Scottrade provides its customers online trading services, investment services, and market research tools. Its customers place orders to buy and sell individual securities. Scottrade executes the orders itself or through trading venues that include major stock exchanges, hedge funds, banks, electronic communication networks, and third-party market makers. Lewis, a Scottrade customer since 2012, has placed non-directed standing limit orders through Scottrade. In a “non-directed” order, the customer directs Scottrade to execute the order but does not specify the trading venue Scottrade should select. A “limit” order is an order to buy or sell a specific number of shares of a security at a specific or better price.
The complaint alleges that the duty of best execution requires Scottrade to diligently choose the best trading venue for its clients, considering factors such as likelihood and speed of trade execution, and opportunities for price improvement. While Scottrade need not make “trade by trade determinations,” it must adhere to this duty in the aggregate and may not put its interests ahead of its customers. Lewis alleges that Scottrade violated the duty of best execution in 2013 and 2014 by directing nearly all customer non-directed standing limit orders to trading venues that offered the largest rebates to Scottrade, and by not passing these payments on to its customers. The complaint cites academic research allegedly demonstrating that limit order “routing decisions based primarily on rebates/fees appear to be inconsistent with best execution.”
“The magnitude of the federal interest in protecting the integrity and efficient operation of the market for nationally traded securities cannot be overstated.” Merrill Lynch, Pierce, Fenner & Smith, Inc. v. Dabit, 547 U.S. 71, 78, 126 S.Ct. 1503, 164 L.Ed.2d 179 (2006). To further that interest, Congress enacted SLUSA, which modified the Securities Act of 1933 and the Securities Exchange Act of 1934 to “prevent certain State private securities class action lawsuits alleging fraud from being used to frustrate the objectives of” the earlier Private Securities Litigation Reform Act (“PSLRA”). Id. at 82, 126 S.Ct. 1503 (quotation omitted); see Dudek v. Prudential Secs., Inc., 295 F.3d 875, 877 (8th Cir. 2002).
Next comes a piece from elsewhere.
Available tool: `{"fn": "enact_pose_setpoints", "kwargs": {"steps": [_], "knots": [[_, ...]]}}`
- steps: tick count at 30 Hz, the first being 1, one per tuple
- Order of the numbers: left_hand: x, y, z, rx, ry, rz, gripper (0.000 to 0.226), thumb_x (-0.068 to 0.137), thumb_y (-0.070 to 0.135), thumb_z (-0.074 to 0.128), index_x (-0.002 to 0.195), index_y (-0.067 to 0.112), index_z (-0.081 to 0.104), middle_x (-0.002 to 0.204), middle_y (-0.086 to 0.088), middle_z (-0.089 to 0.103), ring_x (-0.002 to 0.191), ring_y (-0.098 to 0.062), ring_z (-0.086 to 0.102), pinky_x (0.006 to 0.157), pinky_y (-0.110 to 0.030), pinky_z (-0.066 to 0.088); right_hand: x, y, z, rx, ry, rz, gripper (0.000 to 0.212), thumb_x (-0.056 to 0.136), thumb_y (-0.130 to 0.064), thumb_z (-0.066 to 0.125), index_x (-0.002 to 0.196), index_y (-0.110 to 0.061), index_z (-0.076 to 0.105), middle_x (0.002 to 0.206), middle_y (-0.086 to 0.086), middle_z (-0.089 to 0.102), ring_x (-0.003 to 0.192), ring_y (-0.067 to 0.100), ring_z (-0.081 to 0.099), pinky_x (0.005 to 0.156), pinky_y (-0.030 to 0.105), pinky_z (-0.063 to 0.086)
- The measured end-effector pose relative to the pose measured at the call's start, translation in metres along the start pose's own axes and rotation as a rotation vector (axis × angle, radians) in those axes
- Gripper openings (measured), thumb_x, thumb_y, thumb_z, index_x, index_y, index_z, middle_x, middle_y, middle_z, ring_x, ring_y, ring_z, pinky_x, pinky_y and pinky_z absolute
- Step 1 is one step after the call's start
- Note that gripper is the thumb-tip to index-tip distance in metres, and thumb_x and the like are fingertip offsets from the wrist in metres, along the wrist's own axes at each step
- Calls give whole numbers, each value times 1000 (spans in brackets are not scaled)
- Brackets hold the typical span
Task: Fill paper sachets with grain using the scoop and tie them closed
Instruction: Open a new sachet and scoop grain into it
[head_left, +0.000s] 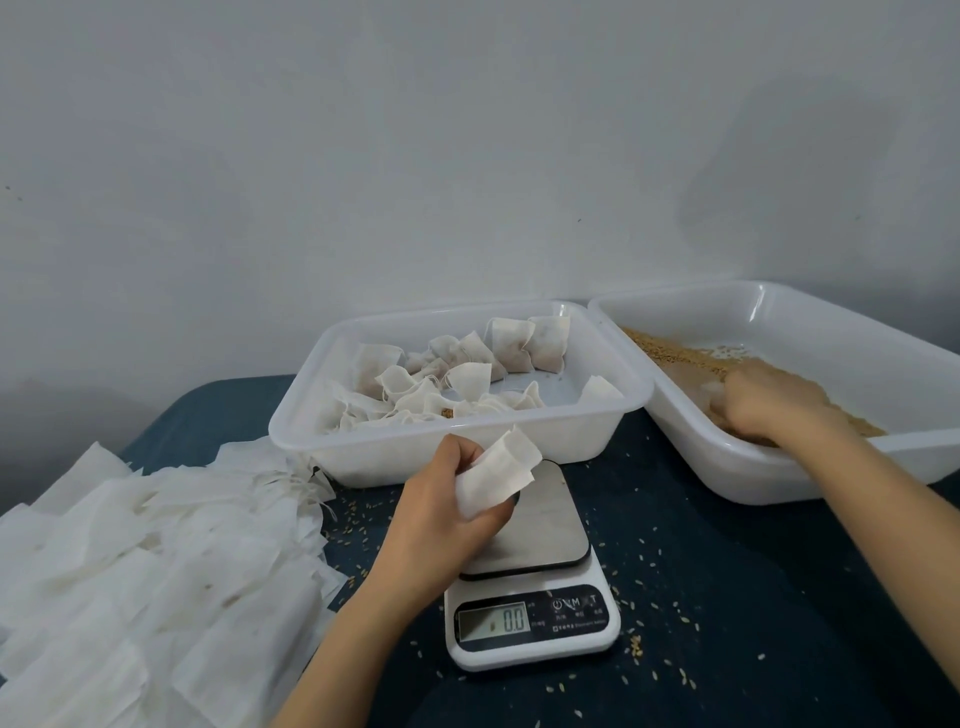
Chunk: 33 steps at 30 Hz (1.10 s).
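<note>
Nearest is set the scale (530, 587), its display reading 0.0 and nothing resting on its platform; to the left of the scale a loose pile of empty sachets (156, 545) is spread over the dark cloth (737, 639), and stray grains are scattered on the cloth round the scale. Just above the scale's platform an empty sachet (498, 475) is held by the left hand (441, 512), fingers and thumb curled and pinched on its lower part, its free end pointing up and to the right.

Behind and to the right of the scale the right hand (769, 408) is sunk into the grain (675, 358), fingers curled tight; a pale, translucent shape at its left edge is probably the scoop (714, 397), though the blur leaves this uncertain.

The step in hand is judged to be the scooping; the held sachet is not yet filled. The next move calls for a loaded scoop to be carried level to the sachet over the scale, and for the sachet's mouth to be kept open, lest more grain be spilled.

Directly behind the scale a white tray (415, 452) holds tied sachets (452, 379), bunched toward its left and back; behind and to the right of the scale a larger tray (779, 467) holds the grain in a thin layer, much of its far floor showing white.
</note>
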<state>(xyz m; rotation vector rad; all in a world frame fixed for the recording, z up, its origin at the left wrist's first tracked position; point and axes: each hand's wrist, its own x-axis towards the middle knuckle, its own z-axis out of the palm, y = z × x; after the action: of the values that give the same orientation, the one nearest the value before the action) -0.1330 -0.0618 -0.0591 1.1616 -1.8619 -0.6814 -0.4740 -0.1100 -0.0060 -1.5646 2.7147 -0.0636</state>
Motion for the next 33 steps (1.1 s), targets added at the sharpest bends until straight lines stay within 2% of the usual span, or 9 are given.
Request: {"fn": "enact_pose_setpoints", "kwargs": {"steps": [2, 5, 10, 13, 15, 17, 22, 27, 33], "knots": [[0, 0, 0, 0, -2, 6, 29, 79, 26, 77, 92, 29, 51, 88, 16, 62, 75, -7, 58, 57, -14, 43, 3, 0, -5, 28, 23, 96, 44, 97, -21, 52, 132, 2, 39, 89, 10, 54, 80, 27, 54, 64, 31, 38], [0, 0, 0, 3, -2, 17, 29, 80, 27, 77, 92, 28, 51, 88, 15, 62, 75, -8, 58, 58, -14, 43, 7, 2, -12, -101, 37, 165, 42, 90, -12, 59, 128, -3, 45, 106, 13, 60, 102, 32, 60, 74, 33, 42], [1, 0, 1, -6, -8, 21, 28, 81, 27, 76, 93, 27, 51, 87, 13, 62, 75, -10, 58, 58, -16, 43, 13, 4, -5, -411, 15, 46, 24, 94, -13, 48, 110, -20, 64, 79, -3, 46, 83, 19, 51, 70, 28, 42], [1, -1, 1, -12, -13, 26, 27, 80, 28, 76, 93, 27, 52, 87, 13, 62, 73, -8, 57, 58, -15, 43, 18, 5, 4, -265, 57, -154, 16, 97, -23, 49, 101, -17, 63, 85, -4, 59, 79, 16, 58, 63, 28, 46], [0, -1, 2, -13, -18, 29, 28, 80, 28, 76, 93, 27, 52, 87, 14, 62, 73, -7, 57, 58, -14, 43, 23, 7, 8, -83, -15, -213, 31, 100, -37, 47, 95, -14, 67, 87, 2, 68, 79, 19, 64, 68, 32, 53], [-1, 0, 2, -17, -20, 33, 28, 80, 29, 76, 93, 28, 52, 87, 15, 62, 72, -6, 57, 58, -13, 43, 26, 10, 10, 65, -75, -211, 45, 102, -44, 43, 88, -10, 67, 86, 9, 70, 75, 21, 63, 66, 33, 50], [-1, -1, 1, -28, -10, 32, 28, 79, 30, 76, 94, 29, 52, 87, 16, 63, 74, -6, 58, 59, -14, 43, 30, 14, 14, 317, -52, -73, 38, 102, -36, 44, 101, -4, 64, 114, 15, 65, 86, 25, 59, 69, 31, 39], [0, -1, -2, -45, 28, 4, 27, 80, 31, 75, 93, 33, 52, 86, 20, 62, 71, -2, 57, 57, -11, 41, 29, 21, 10, 395, -14, 28, 52, 95, -49, 55, 66, -6, 53, 62, 7, 52, 56, 23, 50, 54, 28, 33], [1, 0, -5, -62, 60, -30, 25, 82, 35, 73, 96, 34, 53, 87, 22, 62, 74, -2, 58, 59, -11, 41, 24, 21, 4, 419, 39, 38, 42, 95, -47, 51, 75, -12, 58, 68, 7, 61, 64, 24, 57, 64, 31, 40]]}}
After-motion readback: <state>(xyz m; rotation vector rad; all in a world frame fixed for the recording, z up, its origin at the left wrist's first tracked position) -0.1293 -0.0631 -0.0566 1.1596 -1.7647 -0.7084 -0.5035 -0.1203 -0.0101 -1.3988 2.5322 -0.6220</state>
As codified in the 1934 Act, SLUSA provides that no “covered class action based upon the statutory or common law of any State or subdivision thereof may be maintained in any State or Federal court by any private party alleging—(A) a misrepresentation or omission of a material fact in connection with the purchase or sale of a covered security; or (B) that the defendant used or employed any manipulative or deceptive device or contrivance in connection with the purchase or sale of a covered security.” 15 U.S.C. § 78bb(f)(1). A “covered class action” is one seeking damages on behalf of more than fifty persons. § 78bb(f)(5)(B). A “covered security” is one “traded nationally and listed on a regulated national exchange.” Dabit, 547 U.S. at 83, 126 S.Ct. 1503; see § 78bb(f)(5)(E).2
In this case, it is undisputed that Lewis filed a “covered class action” and that Scottrade receives and executes on behalf of its customers orders for the purchase and sale of “covered securities.” The issues on appeal are whether Lewis's complaint alleged (1) a “misrepresentation or omission” or a “manipulative or deceptive device or contrivance” that was (2) “in connection with the purchase or sale of a covered security.” When interpreting SLUSA, we presume “Congress envisioned a broad construction, so that the most troublesome class actions [will] be subject to the PSLRA's procedural reforms.” Siepel, 526 F.3d at 1127 (quotation omitted). We “look at the substance of the allegations, based on a fair reading,” because SLUSA preclusion “is based on the conduct alleged, not the words used to describe the conduct.” Kutten v. Bank of Am., N.A., 530 F.3d 669, 670–71 (8th Cir. 2008). Like the parties and the district court, we will begin with the second issue.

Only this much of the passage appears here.